We have currently an Elastic Search Stack release 6.2.4 installed on our server. It was updated from 5.2 (via 5.6). I've been trying to search all entries where the field "session" begins with a specific uuid, using filters such as the following:
{
"query": {
"regexp": {
"session": "767c0e43-70bd-4603-b1c7-ff719dd2f5b6.*"
}
}
}
But with this particular regular exception, it throws me the following exception:
Discover: Unable to parse/serialize body
Error: Unable to parse/serialize body
ErrorAbstract@http://[redacted]:5601/bundles/vendors.bundle.js?v=16627:111:151667
errors.Serialization@http://[redacted]:5601/bundles/vendors.bundle.js?v=16627:111:152992
respond@http://[redacted]:5601/bundles/vendors.bundle.js?v=16627:111:161112
checkRespForFailure@http://[redacted]:5601/bundles/vendors.bundle.js?v=16627:111:160796
AngularConnector.prototype.request/<@http://[redacted]:5601/bundles/vendors.bundle.js?v=16627:105:285482
processQueue@http://[redacted]:5601/bundles/vendors.bundle.js?v=16627:58:132456
scheduleProcessQueue/<@http://[redacted]:5601/bundles/vendors.bundle.js?v=16627:58:133349
$digest@http://[redacted]:5601/bundles/vendors.bundle.js?v=16627:58:144239
$apply@http://[redacted]:5601/bundles/vendors.bundle.js?v=16627:58:147007
done@http://[redacted]:5601/bundles/vendors.bundle.js?v=16627:58:100015
completeRequest@http://[redacted]:5601/bundles/vendors.bundle.js?v=16627:58:104697
createHttpBackend/</xhr.onload@http://[redacted]:5601/bundles/vendors.bundle.js?v=16627:58:105435
The filter is obviously well-formed JSON and I've checked with a POST _search
that the data it gets from Elasticsearch are well-formed too. The weird thing is that with other (expected) value in the regexp Kibana does display the search result without any issue.

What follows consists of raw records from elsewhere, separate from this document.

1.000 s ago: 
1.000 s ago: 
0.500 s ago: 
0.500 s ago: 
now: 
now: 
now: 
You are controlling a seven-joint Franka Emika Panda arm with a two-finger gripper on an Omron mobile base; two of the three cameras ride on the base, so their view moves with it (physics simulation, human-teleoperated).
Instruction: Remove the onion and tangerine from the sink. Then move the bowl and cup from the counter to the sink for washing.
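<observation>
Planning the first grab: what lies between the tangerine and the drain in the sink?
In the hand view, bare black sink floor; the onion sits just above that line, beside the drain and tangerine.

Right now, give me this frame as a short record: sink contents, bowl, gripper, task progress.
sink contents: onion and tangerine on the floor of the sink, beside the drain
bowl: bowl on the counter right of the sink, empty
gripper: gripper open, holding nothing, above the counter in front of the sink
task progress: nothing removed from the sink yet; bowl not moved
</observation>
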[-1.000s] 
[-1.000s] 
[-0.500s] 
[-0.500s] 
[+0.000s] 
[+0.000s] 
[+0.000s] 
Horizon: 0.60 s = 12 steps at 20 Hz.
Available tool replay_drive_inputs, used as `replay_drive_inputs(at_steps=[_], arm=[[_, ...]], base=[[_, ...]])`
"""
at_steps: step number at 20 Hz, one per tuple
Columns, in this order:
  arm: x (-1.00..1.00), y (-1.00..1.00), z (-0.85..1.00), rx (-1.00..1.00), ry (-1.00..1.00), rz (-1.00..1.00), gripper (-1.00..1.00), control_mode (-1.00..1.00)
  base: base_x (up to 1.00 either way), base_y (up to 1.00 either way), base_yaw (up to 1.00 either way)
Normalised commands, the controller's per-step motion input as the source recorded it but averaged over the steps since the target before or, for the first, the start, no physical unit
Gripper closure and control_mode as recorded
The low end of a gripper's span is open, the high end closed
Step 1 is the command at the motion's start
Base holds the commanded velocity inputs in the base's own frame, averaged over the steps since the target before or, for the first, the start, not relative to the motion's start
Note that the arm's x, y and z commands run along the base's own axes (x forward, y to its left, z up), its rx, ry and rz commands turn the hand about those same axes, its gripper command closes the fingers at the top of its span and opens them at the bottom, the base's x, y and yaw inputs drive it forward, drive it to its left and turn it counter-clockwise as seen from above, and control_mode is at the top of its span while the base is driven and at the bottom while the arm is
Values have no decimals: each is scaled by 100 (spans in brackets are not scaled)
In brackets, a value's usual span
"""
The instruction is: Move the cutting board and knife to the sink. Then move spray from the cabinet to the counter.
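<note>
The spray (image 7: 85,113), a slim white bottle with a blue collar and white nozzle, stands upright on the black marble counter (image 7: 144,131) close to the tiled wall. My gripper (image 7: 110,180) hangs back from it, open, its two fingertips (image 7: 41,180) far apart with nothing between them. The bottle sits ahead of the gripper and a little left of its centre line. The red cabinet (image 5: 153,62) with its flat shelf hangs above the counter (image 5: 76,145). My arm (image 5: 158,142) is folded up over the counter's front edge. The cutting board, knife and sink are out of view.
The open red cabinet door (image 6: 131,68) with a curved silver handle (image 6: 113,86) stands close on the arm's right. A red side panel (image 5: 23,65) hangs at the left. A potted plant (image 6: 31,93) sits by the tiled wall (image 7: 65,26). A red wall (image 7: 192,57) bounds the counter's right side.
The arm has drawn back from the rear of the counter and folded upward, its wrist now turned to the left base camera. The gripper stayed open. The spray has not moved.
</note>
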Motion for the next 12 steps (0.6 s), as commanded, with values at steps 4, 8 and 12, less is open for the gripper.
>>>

I've also looked in the elasticsearch logs and used journalctl -u kibana.service
but I am at a loss as to why this particular filter fails.
EDIT: Maybe there is an alternative way to achieve what I want to achieve without triggering any "Unable to parse" exception?
EDIT2: The HTTP response when doing the search seems to be truncated and this is the reason why it fails. Now to find out why it is the case and how to fix that.
EDIT3: I got evidence of other use case where the JSON response was truncated the same way, without using the regexp filter.